Chaque année, le Fonds Régnier pour la Création et l’Agence VU’ unissent leurs forces pour donner naissance à un espace rare dans le paysage photographique : celui du dialogue, de l’attention et de la transmission. Avec MP#06, le Mentorat photographique inaugure une nouvelle édition placée sous le signe de l’écoute et de la pluralité. Cinq artistes émergent·es, cinq manières de lire le monde à travers le prisme de l’image, sont invité·es à explorer leur langage visuel dans un cadre aussi exigeant qu’accueillant.
Né en 2020 de la rencontre entre le Fonds Régnier pour la Création et l’Agence VU’, le programme MP est devenu, au fil des années, un véritable tremplin pour une génération de photographes qui cherchent à conjuguer exigence artistique et inscription professionnelle. Pour cette sixième édition, le dispositif déploie à nouveau son accompagnement sur neuf mois, d’octobre 2025 à juin 2026, mêlant mentorat artistique, formation technique, rencontres professionnelles et ateliers collectifs. Mais derrière la structure du programme, c’est une certaine conception de la création qui s’affirme. MP#06 entend soutenir des démarches à la fois autonomes et attentives au réel, ces écritures de la lumière qui racontent autrement notre époque. Dans un monde saturé d’images, le mentorat se fait ici contrepoint, il invite à ralentir, à observer, à penser l’acte photographique comme un engagement. Comme le souligne Laurence Régnier, présidente du Fonds, il s’agit de « donner les moyens de la liberté de penser et d’agir auprès d’auteur·ices en devenir ».
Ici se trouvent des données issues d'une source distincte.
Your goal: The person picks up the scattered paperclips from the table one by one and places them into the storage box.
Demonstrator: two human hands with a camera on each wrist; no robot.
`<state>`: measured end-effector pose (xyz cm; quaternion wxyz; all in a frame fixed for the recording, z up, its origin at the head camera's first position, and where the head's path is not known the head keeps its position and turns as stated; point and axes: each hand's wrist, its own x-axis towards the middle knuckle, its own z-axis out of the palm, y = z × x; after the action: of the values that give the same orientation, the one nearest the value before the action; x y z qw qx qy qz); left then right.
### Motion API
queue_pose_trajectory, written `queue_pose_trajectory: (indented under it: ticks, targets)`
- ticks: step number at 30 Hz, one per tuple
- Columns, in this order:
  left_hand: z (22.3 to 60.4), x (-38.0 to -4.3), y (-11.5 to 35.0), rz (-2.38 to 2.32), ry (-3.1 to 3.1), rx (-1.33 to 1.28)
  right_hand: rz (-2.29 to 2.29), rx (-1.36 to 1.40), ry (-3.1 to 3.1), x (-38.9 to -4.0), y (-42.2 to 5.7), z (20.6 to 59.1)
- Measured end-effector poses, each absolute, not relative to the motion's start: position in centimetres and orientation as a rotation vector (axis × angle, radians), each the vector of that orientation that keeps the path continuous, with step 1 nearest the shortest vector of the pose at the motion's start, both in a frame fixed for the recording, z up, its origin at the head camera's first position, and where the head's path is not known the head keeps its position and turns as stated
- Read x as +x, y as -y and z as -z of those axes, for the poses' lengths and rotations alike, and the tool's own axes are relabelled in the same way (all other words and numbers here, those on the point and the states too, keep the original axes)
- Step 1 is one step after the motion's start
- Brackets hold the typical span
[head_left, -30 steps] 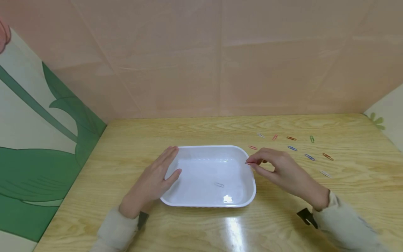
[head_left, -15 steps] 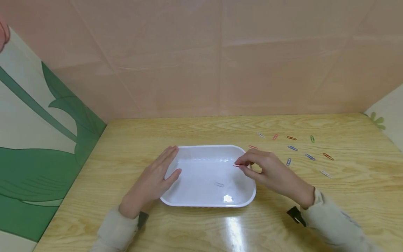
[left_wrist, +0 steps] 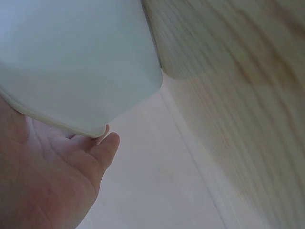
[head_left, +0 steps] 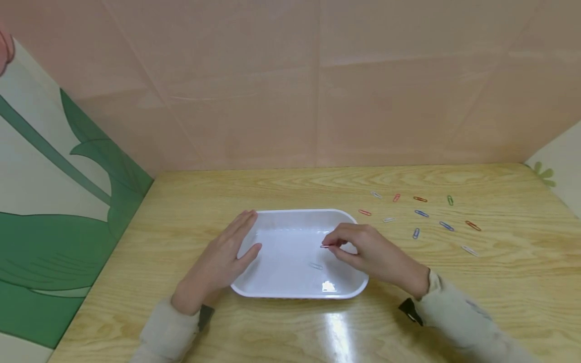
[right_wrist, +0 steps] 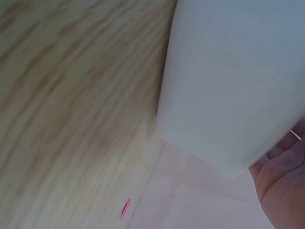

La photographie comme art de la rencontre
Les lauréat·es du MP#06 incarnent chacun·e à leur manière cette promesse de regard singulier. Jennifer Carlos, photographe franco-indienne, prolonge son projet Le Chant des abysses, consacré aux trajectoires migratoires sénégalaises. Après la mer et le retour, elle s’attarde cette fois sur les vendeur·ses à la sauvette à Paris, construisant avec elles et eux une œuvre documentaire et plastique. Judith Crico, la plus jeune du groupe, s’attache quant à elle aux liens familiaux autour de l’incarcération, cherchant, dans les silences et les gestes, une manière de rendre visibles les vies marquées par l’absence. Sa photographie, attentive et politique, travaille la distance et la confiance comme des outils narratifs. Chez Tavan Esmaili, photographe franco-iranien, la recherche d’identité prend des allures de quête spirituelle. À travers un voyage en Inde sur les traces des zoroastrien·nes exilé·es, il explore les tensions entre tradition et modernité, héritage et réinvention. Sa pratique mêle instinct et précision, comme un dialogue entre deux cultures. Léa Pignard, venue des sciences sociales, interroge la mémoire et les récits collectifs. En partant de négatifs et de carnets retrouvés dans une valise, elle redonne vie à une histoire oubliée : celle de l’évacuation des œuvres du Prado en 1939. Sa série El arte pesa más que nunca fait de la photographie un instrument de transmission autant que de réparation. Enfin, Adrien Viot, ancien journaliste et musicien, explore la pluralité des masculinités à travers son projet Les Hommes du milieu, prenant pour cadre une île du Fleuve Rouge, à Hanoï. Entre isolement et solidarité, il capte la fragilité de ces communautés d’hommes cherchant à se réinventer loin du monde social. À travers ces cinq parcours, MP#06 réaffirme la puissance de la photographie comme art de la rencontre. En offrant aux jeunes auteur·ices le temps et l’espace nécessaires à la maturation de leur regard, le programme trace une voie précieuse : celle d’une création qui relie, éclaire et résiste au bruit du monde.